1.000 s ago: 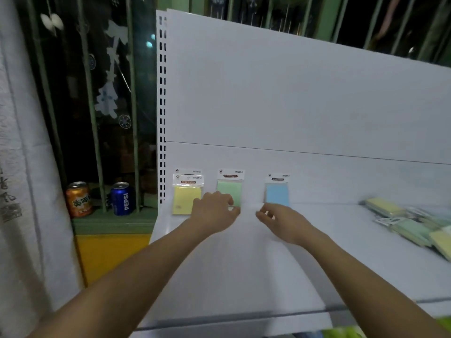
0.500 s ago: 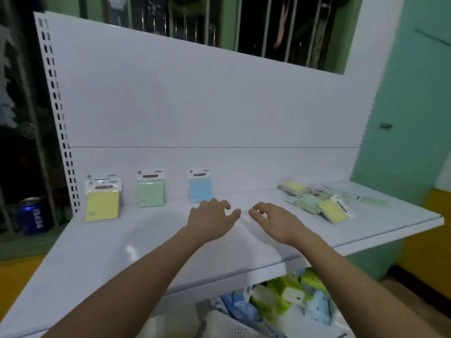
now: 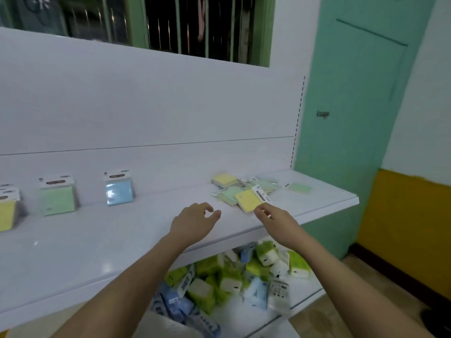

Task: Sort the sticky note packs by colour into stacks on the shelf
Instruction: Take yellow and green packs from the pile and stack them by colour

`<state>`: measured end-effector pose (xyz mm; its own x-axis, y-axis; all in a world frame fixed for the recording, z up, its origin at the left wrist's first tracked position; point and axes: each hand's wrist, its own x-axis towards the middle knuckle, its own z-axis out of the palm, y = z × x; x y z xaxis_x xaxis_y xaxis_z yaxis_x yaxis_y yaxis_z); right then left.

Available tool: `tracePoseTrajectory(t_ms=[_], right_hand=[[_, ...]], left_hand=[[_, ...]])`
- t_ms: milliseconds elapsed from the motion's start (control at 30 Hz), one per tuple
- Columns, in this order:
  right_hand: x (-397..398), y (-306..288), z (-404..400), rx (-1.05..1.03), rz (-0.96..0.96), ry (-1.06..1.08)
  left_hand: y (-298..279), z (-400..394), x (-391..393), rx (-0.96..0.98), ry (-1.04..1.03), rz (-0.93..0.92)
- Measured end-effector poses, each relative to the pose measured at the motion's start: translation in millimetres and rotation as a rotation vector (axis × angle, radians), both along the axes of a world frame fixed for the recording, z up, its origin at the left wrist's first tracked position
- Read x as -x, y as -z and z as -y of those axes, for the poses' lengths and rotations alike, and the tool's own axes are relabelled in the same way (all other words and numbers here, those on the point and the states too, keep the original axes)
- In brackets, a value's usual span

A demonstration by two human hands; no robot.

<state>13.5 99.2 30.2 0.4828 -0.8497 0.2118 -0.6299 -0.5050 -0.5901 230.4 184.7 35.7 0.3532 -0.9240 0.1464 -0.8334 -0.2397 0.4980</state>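
Observation:
Three sorted sticky note packs lean against the back panel of the white shelf [image 3: 73, 245]: a yellow pack [image 3: 7, 213] at the left edge, a green pack [image 3: 58, 198] and a blue pack [image 3: 119, 191]. A loose heap of yellow and green packs [image 3: 246, 189] lies at the shelf's right end, with a yellow pack [image 3: 249, 200] nearest me. My right hand [image 3: 275, 220] reaches to that yellow pack, fingertips at its near edge. My left hand [image 3: 192, 222] hovers over the shelf with loosely curled fingers, holding nothing.
Below the shelf, a lower level holds a pile of green, blue and white wrapped packets [image 3: 234, 279]. A teal door [image 3: 353, 118] and a yellow wall base [image 3: 402, 228] stand to the right. Barred windows [image 3: 195, 25] rise behind the back panel.
My view has swung right, from the sorted packs to the loose heap. Both hands moved right along the shelf, and my right hand has reached the nearest yellow pack.

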Motion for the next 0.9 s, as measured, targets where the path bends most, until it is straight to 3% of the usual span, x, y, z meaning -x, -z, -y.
tracePoseTrajectory(t_ms=[267, 567, 900], right_hand=[[33.8, 23.2, 62.5, -0.007, 0.105, 0.073], [5.8, 21.4, 168.0, 0.068, 0.216, 0.047], [-34.5, 5.8, 278.8, 0.078, 0.214, 0.075]], left_hand=[[7.4, 54.8, 12.2, 0.055, -0.042, 0.056], [10.4, 167.1, -16.0, 0.18, -0.103, -0.074], [-5.5, 228.2, -41.7, 0.154, -0.085, -0.198]])
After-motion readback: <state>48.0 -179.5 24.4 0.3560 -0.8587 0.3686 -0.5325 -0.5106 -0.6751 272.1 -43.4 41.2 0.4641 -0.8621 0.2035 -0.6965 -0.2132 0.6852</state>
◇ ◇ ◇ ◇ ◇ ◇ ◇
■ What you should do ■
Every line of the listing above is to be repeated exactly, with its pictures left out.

■ Task answer ■
1.000 s ago: 
0.500 s ago: 
now: 

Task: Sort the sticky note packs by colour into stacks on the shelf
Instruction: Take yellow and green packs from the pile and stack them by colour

`<state>`: measured end-effector pose (xyz mm; its own x-axis, y-axis; all in a world frame fixed for the recording, z up, its origin at the left wrist's first tracked position; point and axes: each hand's wrist, its own x-axis towards the middle knuckle, its own z-axis out of the palm, y = z × x; x y z xaxis_x xaxis_y xaxis_z yaxis_x yaxis_y yaxis_z); right then left.

Available tool: `tracePoseTrajectory(t_ms=[_], right_hand=[[_, ...]], left_hand=[[_, ...]])`
- t_ms: milliseconds elapsed from the motion's start (control at 30 Hz), one per tuple
- Columns, in this order:
  right_hand: x (-397..398), y (-306..288), z (-404..400), rx (-1.05..1.03), rz (-0.96..0.96), ry (-1.06..1.08)
  left_hand: y (-298..279), z (-400..394), x (-391..393), rx (-0.96..0.98), ry (-1.04..1.03), rz (-0.93..0.92)
- Measured end-effector poses, each relative to the pose measured at the motion's start: translation in millimetres and rotation as a rotation vector (axis × angle, radians), both along the axes of a world frame fixed for the recording, z up, its origin at the left wrist's first tracked position
- Read x as -x, y as -z and z as -y of those axes, for the poses' lengths and rotations alike, and the tool's own axes are relabelled in the same way (all other words and numbers here, those on the point and the states too, keep the original axes)
- In brackets, a value's usual span

A demonstration by two human hands; no robot.

<state>13.5 99.2 30.2 0.4828 -0.8497 0.2118 -0.6299 -0.5050 -0.5901 230.4 184.7 35.7 0.3532 -0.9240 0.1464 -0.8334 -0.2397 0.4980</state>
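Observation:
Three sorted sticky note packs lean against the back panel of the white shelf [image 3: 73, 245]: a yellow pack [image 3: 7, 213] at the left edge, a green pack [image 3: 58, 198] and a blue pack [image 3: 119, 191]. A loose heap of yellow and green packs [image 3: 246, 189] lies at the shelf's right end, with a yellow pack [image 3: 249, 200] nearest me. My right hand [image 3: 275, 220] reaches to that yellow pack, fingertips at its near edge. My left hand [image 3: 192, 222] hovers over the shelf with loosely curled fingers, holding nothing.
Below the shelf, a lower level holds a pile of green, blue and white wrapped packets [image 3: 234, 279]. A teal door [image 3: 353, 118] and a yellow wall base [image 3: 402, 228] stand to the right. Barred windows [image 3: 195, 25] rise behind the back panel.
My view has swung right, from the sorted packs to the loose heap. Both hands moved right along the shelf, and my right hand has reached the nearest yellow pack.
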
Motion for the next 0.9 s, as measured, targets where the path bends most, until it is straight to 3% of the usual span, x, y, z meaning -x, -z, -y.
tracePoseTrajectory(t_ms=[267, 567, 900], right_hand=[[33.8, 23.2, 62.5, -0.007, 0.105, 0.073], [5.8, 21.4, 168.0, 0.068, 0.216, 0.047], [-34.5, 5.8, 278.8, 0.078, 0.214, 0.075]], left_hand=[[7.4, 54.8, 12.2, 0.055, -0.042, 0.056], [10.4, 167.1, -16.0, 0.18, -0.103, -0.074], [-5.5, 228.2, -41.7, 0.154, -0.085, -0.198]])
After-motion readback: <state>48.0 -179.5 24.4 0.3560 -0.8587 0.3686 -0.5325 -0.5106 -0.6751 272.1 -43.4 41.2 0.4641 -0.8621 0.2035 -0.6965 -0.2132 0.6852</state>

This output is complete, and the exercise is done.